Precautions in Analyzing and Interpreting Data

The SBO covers both firms with paid employees and firms with no paid employees. Although firms with no paid employees are included in this survey, they are omitted from many other economic surveys. Therefore, caution should be exercised in comparing SBO data with published or unpublished data from other Census Bureau economic survey results.

All survey and census results contain measurement errors and may contain sampling errors. Information about these potential errors is provided or referenced with the data or the source of the data. The Census Bureau recommends that data users incorporate this information into their analyses as these errors could impact inferences. Researchers analyzing data to create their own estimates are responsible for the validity of those estimates and should not cite the Census Bureau as the source of the estimates but only as the source of the core data.

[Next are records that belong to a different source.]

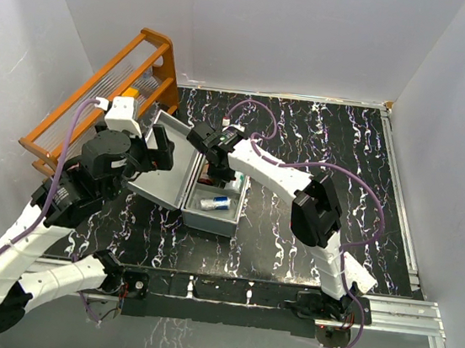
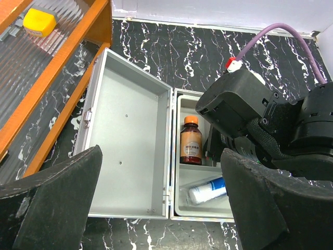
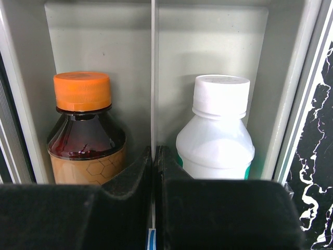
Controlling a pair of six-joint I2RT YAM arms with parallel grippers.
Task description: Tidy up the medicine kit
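Already in the medicine kit (image 2: 130, 156): amber bottle (image 2: 191, 143), white bottle (image 3: 218, 135), tube (image 2: 208, 190).

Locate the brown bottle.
Right wrist view, left side: brown bottle sits in the kit, a divider between it and the white bottle.

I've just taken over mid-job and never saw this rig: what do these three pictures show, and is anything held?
Two robot arms work on a black table. One picture looks down from above them; the other two come from a camera on each wrist. The medicine kit lies open, holding a brown bottle, a white bottle and a blue-and-white tube. The left gripper hangs open over it; the right gripper is shut inside the kit, apparently holding nothing. An orange rack stands far left.
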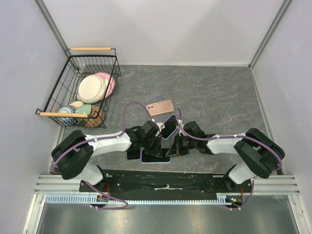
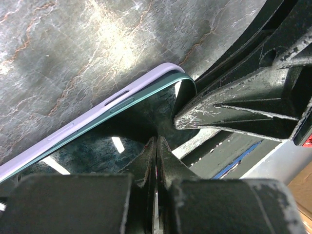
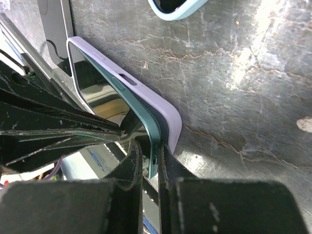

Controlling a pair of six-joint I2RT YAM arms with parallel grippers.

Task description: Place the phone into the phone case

Please contact the Census Bureau for more detailed information and interpretation of the sampling and nonsampling errors.

Basis of Reporting

The economic census is conducted on an establishment basis. A company operating at more than one location is required to file a separate report for each store, factory, shop, or other location. Each establishment is assigned a separate industry classification based on its primary activity and not that of its parent company. For selected industries, only payroll, employment, and classification are collected for individual establishments, while other data are collected on a consolidated basis.

The SBO is conducted on a company or firm basis rather than an establishment basis. A company or firm is a business consisting of one or more domestic establishments under its ownership or control at the end of 2012.

Sampling and Estimation Methodologies

Sampling. To design the 2012 SBO sample, the Census Bureau used the following sources of information to estimate the probability that a business was minority- or women-owned:

  • Administrative data from the Social Security Administration
  • Lists of minority- and women-owned businesses published in syndicated magazines, located on the Internet, or disseminated by trade or special interest groups
  • Word strings in the company name indicating possible minority ownership (derived from 2007 survey responses)
  • Racial distributions for various state-industry classes (derived from 2007 survey responses) and racial distributions for various ZIP Codes
  • Gender, ethnicity, race, and veteran status responses of a single-owner business to a previous SBO or to the 2010 Decennial Census

These probabilities were then used to place each firm in the SBO universe in one of nine frames for sampling:

  • American Indian
  • Asian
  • Black or African American
  • Hispanic
  • Non-Hispanic white men
  • Native Hawaiian and Other Pacific Islander
  • Other (a different race was supplied as a write-in to another source)
  • Publicly owned
  • Women

The SBO universe was stratified by state, industry, frame, and whether the company had paid employees in 2012. The Census Bureau selected large companies, including those operating in more than one state, with certainty. These companies were selected based on volume of sales, payroll, or number of paid employees. All certainty cases were sure to be selected and represented only themselves (i.e., had a selection probability of one and a sampling weight of one). The certainty cutoffs varied by sampling stratum, and each stratum was sampled at varying rates, depending on the number of firms in a particular industry in a particular state. The remaining universe was subjected to stratified systematic random sampling.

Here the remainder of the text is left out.